Today's frustration deals with entrepreneurial experts - and who isn't one today. After all, the $12.95 latest "How to think outside of the box" book that literally ships to the newly minted expert in an actual freaking box is all it takes. They're usually 200 pages of mantras that could fit on a post card - easy to understand and repeat. I was actually able to mouth along with the objections of one self ordained expert as he quoted from one of the more popular best sellers. I reactively argued my point with a few of these fellows, but only a fool argues with a fool and I've come to understand that a polite and rapid exit is usually the best thing to do.

One of the latest in my long list of frustrations is from a so-called Venture Capitalist. He passed on Kronicity, as if I was actually considering him, citing we had too many partners and our target market was too difficult to work in.  But I didn't have to argue with the guy. He'd already let loose the reasons not to.

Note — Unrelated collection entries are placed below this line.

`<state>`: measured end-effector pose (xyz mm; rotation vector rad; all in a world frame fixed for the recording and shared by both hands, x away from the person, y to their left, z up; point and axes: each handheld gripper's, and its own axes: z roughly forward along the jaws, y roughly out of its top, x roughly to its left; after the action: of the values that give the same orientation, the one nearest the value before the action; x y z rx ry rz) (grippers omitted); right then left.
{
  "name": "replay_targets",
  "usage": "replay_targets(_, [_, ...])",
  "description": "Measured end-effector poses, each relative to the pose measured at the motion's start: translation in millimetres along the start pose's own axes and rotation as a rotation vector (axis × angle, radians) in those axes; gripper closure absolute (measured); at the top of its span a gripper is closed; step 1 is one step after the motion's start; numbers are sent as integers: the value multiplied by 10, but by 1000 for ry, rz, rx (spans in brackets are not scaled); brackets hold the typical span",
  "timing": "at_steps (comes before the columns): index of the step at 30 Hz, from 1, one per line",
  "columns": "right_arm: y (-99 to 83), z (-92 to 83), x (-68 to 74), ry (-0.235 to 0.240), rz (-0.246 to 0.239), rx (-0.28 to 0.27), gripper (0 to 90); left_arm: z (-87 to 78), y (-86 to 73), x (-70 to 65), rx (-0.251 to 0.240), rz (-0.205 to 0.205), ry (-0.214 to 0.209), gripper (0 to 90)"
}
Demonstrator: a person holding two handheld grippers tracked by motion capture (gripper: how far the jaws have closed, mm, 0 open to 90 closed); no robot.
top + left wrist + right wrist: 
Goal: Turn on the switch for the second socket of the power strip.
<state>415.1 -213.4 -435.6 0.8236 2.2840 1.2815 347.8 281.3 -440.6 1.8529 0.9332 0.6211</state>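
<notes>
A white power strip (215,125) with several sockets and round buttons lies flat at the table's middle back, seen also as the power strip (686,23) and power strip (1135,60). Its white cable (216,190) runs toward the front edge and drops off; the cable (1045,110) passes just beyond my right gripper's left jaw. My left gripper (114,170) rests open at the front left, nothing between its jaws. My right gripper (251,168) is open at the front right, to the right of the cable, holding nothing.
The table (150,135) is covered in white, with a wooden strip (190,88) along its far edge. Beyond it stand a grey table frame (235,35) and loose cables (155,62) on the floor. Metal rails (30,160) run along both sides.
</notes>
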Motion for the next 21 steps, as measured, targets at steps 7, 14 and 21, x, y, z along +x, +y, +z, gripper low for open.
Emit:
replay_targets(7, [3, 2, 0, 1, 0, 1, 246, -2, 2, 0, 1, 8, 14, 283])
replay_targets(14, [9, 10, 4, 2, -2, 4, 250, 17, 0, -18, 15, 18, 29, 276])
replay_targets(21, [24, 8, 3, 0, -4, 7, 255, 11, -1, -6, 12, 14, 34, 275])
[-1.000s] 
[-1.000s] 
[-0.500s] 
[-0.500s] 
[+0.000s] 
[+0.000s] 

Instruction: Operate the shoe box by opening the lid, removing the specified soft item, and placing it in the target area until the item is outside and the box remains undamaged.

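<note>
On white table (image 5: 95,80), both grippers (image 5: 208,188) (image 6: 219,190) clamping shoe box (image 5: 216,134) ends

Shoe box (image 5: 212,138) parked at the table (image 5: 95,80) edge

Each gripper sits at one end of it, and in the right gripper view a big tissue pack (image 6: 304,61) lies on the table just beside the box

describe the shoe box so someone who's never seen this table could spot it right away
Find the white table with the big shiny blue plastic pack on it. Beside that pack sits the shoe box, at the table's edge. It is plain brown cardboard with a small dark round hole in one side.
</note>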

First, he described how he'd made a mint from selling a tech-based company.  Had he left at that, I'd have lengthened the conversation a bit. But I used a technique I've adopted years ago.  I let him keep talking. He continued to describe how he knew absolutely nothing about the industry he operated in, that it developed in the early 1990s and the real kicker, that he started it as part of his dad's business at dad's request and, of course, funded by dear ole dad. I immediately thought I should be talking with dad. But I kept quiet and it got better. He then complained that I had too many partners to deal with. I have seven critical thinkers in my business including myself. He and his accountant then started talking about diluting the current partners as quickly as possible. Hello! I'm right here idiot! He then concluded with talk about how rich he was and how my financial needs were nothing to someone like himself.

This guy was telling me he was going to be trouble, would create a hostile environment and had an inferiority complex in our first five minutes. A few more minutes of complaining about how difficult it was to sell to schools made it obvious he didn't even understand our business model. We're free to schools.

As for it being difficult to work with schools, everything your dad doesn't fund is going to be hard dude. Obstacles are opportunities for entrepreneurs.

This may be the first of a series of posts as my encounters are so numerous. But, ending on a positive note, I've managed to avoid a host of these self appointed experts forcing me to be clever enough to fund Kronicity with minor investments in cash and major investments by qualified partners and collaborators. We're a better company because of this. And by the way, I believe there were nearly 50 equity partners in What'App that sold for $19 billion. You can dilute me all day long for those figures.